The Cottage on the Coast
But honestly, the diagnosis wasn’t the worst moment. The most upsetting moment was with my dad. It was just the two of us, I can’t remember how long after the diagnosis it was, but it must’ve been a good few months. We were in the car on our way to play golf, I was driving and we were discussing how mum is and what we still needed to do. Then, without turning his head to me, still looking straight at the road ahead, he said to me
“We were supposed to retire together you know? Buy a cottage on the coast…guess that isn’t happening now”
I was heartbroken. There’s something about being sat in a car with your dad and hearing him say something like that that hits even harder. I felt awful, I’d been so preoccupied with mum’s diagnosis that I hadn’t even thought that they would have had retirement plans, dreams for the future and with ideas of what to do together in their golden years.
This is the myth of the life expectancy, it works on averages – but no person is average. It plays into the narrative that people who get dementia have lived their life, they’re in their final years and this is something that happens as we get older. I’ve written before that we need to stress that dementia isn’t a natural part of ageing. I’ve also written about the Dementia Dark Ages, these can be long in so many cases – for those diagnosed in their 60s or earlier, their life plans are uprooted by that piece of paper explaining their diagnosis. Seven years may well be correct, I’m not doubting the statistics, all I want to do is make sure that we remember the people behind the statistics. We need to remember that there are people with dementia that had jobs, had purpose and had dreams. There are people with dementia that have families, friends and loved ones – and in many cases the dynamics between the people and the dreams completely change. Dementia life expectancy may well be seven years, but honestly, it’s not an important statistic. We need to focus on the dreams and plans, how we make the most of the moments we still have. I’ve written before about making moments of joy while memory fades, and that is exactly what we need to do. I don’t regret looking at those stats, I think it definitely sharpened my mind to what my own future might look like – or to be more accurate threw in the air what I’d thought of for my own future. I’m writing this at my desk in my parents’ dining room while my mum is sat in the garden, having an office here wasn’t in my plans. But for my dad, his entire retirement has been turned around, what was a lovely clear picture of what they both wanted has muddied and I don’t think any of us know what will clear it.

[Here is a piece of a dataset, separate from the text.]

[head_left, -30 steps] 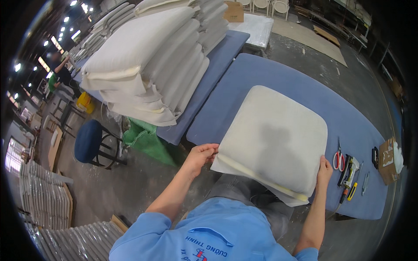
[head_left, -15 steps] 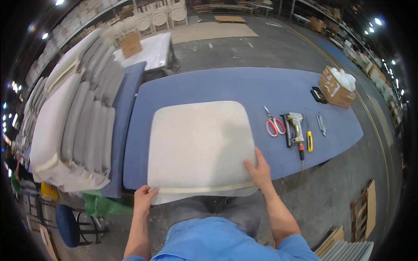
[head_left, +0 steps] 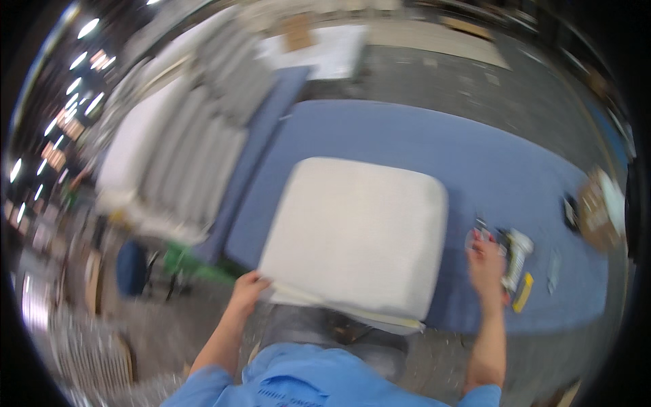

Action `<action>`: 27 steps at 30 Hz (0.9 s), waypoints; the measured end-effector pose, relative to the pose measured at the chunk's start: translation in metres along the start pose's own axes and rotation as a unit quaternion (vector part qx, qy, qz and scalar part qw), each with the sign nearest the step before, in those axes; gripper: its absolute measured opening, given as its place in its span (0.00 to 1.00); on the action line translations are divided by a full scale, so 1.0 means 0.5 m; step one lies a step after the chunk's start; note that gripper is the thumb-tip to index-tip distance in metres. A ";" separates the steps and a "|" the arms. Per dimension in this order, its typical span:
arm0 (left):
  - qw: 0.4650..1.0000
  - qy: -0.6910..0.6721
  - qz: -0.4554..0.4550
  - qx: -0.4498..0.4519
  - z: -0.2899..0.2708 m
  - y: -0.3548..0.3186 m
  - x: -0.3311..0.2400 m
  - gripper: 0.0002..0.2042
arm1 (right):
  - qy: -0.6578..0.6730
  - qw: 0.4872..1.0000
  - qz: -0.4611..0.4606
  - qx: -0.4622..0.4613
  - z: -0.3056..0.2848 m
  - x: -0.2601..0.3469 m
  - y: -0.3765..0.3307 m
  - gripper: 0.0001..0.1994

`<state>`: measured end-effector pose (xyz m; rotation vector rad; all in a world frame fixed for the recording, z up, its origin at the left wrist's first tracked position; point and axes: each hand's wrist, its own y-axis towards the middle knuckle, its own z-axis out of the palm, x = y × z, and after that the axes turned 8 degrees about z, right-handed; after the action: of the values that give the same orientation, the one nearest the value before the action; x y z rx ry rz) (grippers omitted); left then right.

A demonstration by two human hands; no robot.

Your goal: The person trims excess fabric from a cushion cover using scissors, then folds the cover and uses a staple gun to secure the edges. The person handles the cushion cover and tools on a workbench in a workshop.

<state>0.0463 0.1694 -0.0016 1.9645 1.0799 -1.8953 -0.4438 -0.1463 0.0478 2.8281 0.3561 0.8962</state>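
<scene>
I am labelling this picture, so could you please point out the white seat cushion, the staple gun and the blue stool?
White seat cushion (head_left: 356, 234), head view: middle of top.
Staple gun (head_left: 518, 254), head view: pale body.
Blue stool (head_left: 131, 269), head view: seat.

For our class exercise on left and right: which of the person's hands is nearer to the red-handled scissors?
Right. The right hand is at the red-handled scissors; the left hand is farther off, at the near left corner of the white cushion.

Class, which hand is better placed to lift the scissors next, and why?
Likely the right hand: it is at the scissors, while the left hand holds the near left corner of the cushion.
</scene>
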 end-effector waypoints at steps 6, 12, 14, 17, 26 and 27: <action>0.994 -0.069 -0.063 -0.051 -0.050 -0.108 0.010 0.17 | -0.139 0.984 0.041 0.106 0.067 -0.059 0.098 0.26; 0.995 -0.006 -0.021 -0.102 -0.099 -0.168 0.004 0.16 | -0.074 0.990 -0.001 0.122 0.121 -0.063 0.092 0.26; 0.997 -0.013 0.042 -0.064 -0.065 -0.109 -0.002 0.15 | -0.047 0.995 0.031 0.082 0.063 -0.118 0.102 0.29; 0.987 0.001 0.148 -0.070 -0.061 -0.069 0.035 0.11 | 0.157 0.969 0.138 0.134 0.005 -0.087 0.074 0.32; 0.975 0.006 0.188 -0.116 -0.072 -0.065 0.100 0.06 | 0.454 0.840 0.081 0.285 0.053 0.255 -0.246 0.30; 0.973 -0.017 0.195 -0.119 -0.072 -0.064 0.106 0.06 | 0.467 0.817 0.086 0.327 0.068 0.288 -0.269 0.29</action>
<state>0.0497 0.2330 -0.0346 1.8389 0.7945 -1.5118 -0.3341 0.0193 0.0698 2.6879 0.6010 2.6287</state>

A dementia diagnosis in the family has a habit of taking plans and dreams, ripping them from your grasp and throwing them into the ever-growing discard pile. I don’t know what my dad plans to do in the future now. I suppose it’s difficult to commit to a dream or a plan when someone you love has dementia. It’s difficult to still dream of living in that cottage on the coast when the person you want to share it with might not be there. Can anyone commit to fulfilling a joint dream alone? I honestly don’t know. All I know is, that time in the car is the one and only time I’ve heard about the cottage on the coast. It hasn’t been mentioned since.